Mick, I agree with you. The internal tensions in a thick piece of wood are released when it's sliced. DW - cut the pieces over thickness, allow to stabilise for a few days then bring to final thickness (maybe a few millimetre at a time as more tensions are released).

The rough grain in one of the pics needs a sharp cabinet scraper to sort it

Dave
 
Snight, the board was 12" wide and the 4" width was cut off some days previously before the above box was started. However, straight and flat edges are required first in my opinion, it is not safe to put timber to a table saw in its waney state.

The problem I think with this timber is that it is air dried stuff and I was told that it was seasoned and OK. I asked for a moisture reading at the time of purchase and the Yandles man said they hadn't got one. I thought funny, and now I know why.

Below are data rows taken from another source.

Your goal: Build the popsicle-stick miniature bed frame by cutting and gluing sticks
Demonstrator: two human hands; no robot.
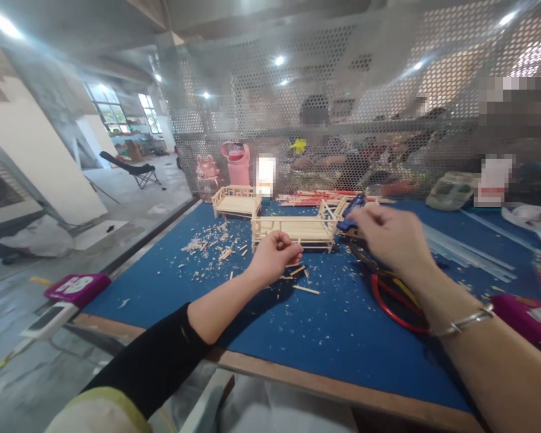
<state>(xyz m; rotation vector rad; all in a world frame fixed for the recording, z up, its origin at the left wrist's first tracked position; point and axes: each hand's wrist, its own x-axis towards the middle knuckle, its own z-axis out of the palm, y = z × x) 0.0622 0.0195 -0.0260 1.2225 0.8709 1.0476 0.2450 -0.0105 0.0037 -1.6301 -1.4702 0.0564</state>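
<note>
Head view, and both hands are over the blue mat [297, 337]. The left hand [274, 255] sits dead centre, fingers curled tight into the palm; whether a sliver of wood is pinched inside, I can't tell. Right above it, at 12 o'clock and almost touching the knuckles, stands the miniature wooden bed frame [292, 231]. Short loose sticks [305, 289] lie just at 5 o'clock of that hand.

Over to the right hand [387, 237], blurred, silver bangle [464, 322] on the wrist. Its fingers are bent and reach toward 10 o'clock, right at the blue tool [352, 210] by the frame's end rail. Grip or mere touch? Too smeared to call. Below that hand, at 6 o'clock, red-handled cutters [394, 304] lie on the mat.

A second little bed [236, 201] stands at 10 o'clock of the frame, with wood chips [211, 246] scattered between them. A pink bottle [238, 162] is behind it, and clear rods [469, 249] lie out at 3 o'clock.
</note>
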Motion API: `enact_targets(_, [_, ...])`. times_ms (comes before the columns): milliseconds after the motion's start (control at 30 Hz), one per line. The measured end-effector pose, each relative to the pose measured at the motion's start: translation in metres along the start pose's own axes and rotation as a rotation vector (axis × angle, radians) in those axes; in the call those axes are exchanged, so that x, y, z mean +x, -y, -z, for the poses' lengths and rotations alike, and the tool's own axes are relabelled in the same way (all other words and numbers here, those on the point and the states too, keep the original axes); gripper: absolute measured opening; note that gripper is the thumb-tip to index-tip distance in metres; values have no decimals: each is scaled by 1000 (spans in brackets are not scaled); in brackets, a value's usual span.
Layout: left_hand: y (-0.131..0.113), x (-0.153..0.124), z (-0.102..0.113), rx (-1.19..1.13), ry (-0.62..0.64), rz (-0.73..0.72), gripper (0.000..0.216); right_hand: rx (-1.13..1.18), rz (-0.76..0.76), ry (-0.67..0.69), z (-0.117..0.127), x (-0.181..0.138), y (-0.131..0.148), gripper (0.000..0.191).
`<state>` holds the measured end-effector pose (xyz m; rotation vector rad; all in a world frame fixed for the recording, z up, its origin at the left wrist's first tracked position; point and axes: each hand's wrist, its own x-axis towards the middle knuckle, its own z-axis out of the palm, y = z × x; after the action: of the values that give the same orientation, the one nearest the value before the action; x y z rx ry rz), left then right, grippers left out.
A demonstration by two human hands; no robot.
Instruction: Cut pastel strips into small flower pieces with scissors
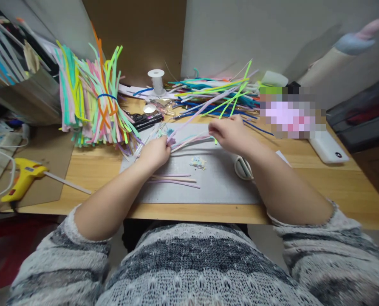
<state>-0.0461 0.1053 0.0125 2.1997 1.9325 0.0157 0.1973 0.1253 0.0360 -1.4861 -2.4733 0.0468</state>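
Observation:
My left hand is closed on a small bunch of pastel pipe cleaners, pinching them at one end over the grey mat. My right hand grips the same strands a little further right, fingers curled round them. A long lilac strand runs up and right from the bunch. Two loose pastel strands lie on the mat below my left hand, and a small clump of pale scraps sits mid-mat.
A big bundle of mixed-colour pipe cleaners lies at the left, another pile at the back. A yellow glue gun rests on cardboard at the left edge. A wire spool, black tool, white tape roll and white phone lie around.

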Motion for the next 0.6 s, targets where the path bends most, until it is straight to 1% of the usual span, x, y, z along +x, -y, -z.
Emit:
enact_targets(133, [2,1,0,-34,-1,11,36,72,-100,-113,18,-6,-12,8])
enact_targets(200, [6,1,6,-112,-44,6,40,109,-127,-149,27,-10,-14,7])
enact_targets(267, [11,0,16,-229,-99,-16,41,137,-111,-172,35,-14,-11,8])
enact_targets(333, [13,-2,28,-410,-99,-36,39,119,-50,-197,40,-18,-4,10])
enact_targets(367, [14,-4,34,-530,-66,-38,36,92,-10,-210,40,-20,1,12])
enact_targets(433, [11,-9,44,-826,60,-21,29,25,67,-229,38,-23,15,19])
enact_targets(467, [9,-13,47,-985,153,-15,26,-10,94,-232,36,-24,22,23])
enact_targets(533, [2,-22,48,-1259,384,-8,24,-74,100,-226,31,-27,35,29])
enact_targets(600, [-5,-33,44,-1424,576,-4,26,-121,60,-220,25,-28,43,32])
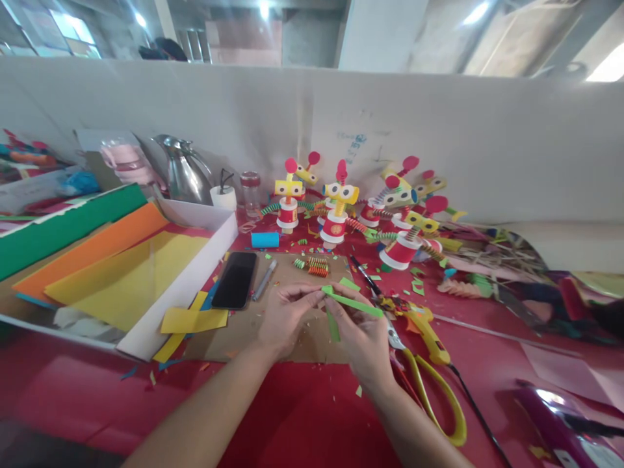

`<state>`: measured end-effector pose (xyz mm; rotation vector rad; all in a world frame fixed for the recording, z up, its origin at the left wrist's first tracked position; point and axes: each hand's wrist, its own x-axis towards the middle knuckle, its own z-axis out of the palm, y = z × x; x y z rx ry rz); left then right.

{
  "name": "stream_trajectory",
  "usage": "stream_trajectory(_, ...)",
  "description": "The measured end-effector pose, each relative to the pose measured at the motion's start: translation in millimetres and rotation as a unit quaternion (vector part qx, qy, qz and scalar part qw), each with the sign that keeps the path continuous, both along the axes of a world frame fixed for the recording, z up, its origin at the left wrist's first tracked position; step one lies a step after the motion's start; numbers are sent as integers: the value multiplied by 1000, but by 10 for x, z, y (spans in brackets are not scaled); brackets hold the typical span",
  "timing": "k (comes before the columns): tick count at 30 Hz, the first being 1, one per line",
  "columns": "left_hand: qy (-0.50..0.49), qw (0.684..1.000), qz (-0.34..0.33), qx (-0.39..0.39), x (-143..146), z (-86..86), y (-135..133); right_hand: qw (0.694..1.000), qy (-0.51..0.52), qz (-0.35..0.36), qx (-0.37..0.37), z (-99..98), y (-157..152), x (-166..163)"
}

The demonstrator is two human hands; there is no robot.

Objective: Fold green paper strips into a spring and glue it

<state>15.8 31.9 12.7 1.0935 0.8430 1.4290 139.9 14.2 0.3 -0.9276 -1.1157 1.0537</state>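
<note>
Between both hands are green paper strips (358,303), crossed and folded over each other at one end. My left hand (292,315) pinches that folded end between thumb and fingers. On the other side my right hand (363,331) grips the strips close to the fold, and one loose end points right while another hangs down. Beneath the hands lies a brown cardboard sheet (307,348). Folded paper springs (318,266) in orange and green rest on its far part. A black phone (234,279) and a grey pen (264,280) lie left of my hands.
Several paper-cup robot figures (336,227) stand along the back. Yellow-handled scissors (439,396) and a yellow glue gun (431,335) lie close on the right. A white box (190,292) with coloured paper stands left, before a metal jug (185,172). Paper scraps are scattered about.
</note>
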Motion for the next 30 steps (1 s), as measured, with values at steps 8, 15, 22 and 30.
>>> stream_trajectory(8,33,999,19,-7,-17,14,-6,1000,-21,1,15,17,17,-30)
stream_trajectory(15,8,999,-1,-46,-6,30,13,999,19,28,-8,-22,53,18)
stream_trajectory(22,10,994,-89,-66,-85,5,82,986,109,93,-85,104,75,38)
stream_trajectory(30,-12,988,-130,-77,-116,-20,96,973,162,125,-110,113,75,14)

Fortunately I have stock of other timbers so I shall have to put this sycamore away for sometime and not purchase timber mail order from that supplier again.
 
I bought a lot of sycamore recently for some doors i made and I had a lot of problems with movement despite leaving it to settle for a least a month. I think that as a timber its a bit feral and seems to just want to go its own way. looking at the grain of the timber you have it looks like the bits that i gave up on. I find that the twisting grain section was very very difficult to stay in a form it just wanted to bow and bow. I ripped it over size left it, planed it again and it still bowed.
I then burnt it :evil:
 
Corset, I know how you feel, I was the same this morning when I looked at the result of overnight glue up of these carcass sides.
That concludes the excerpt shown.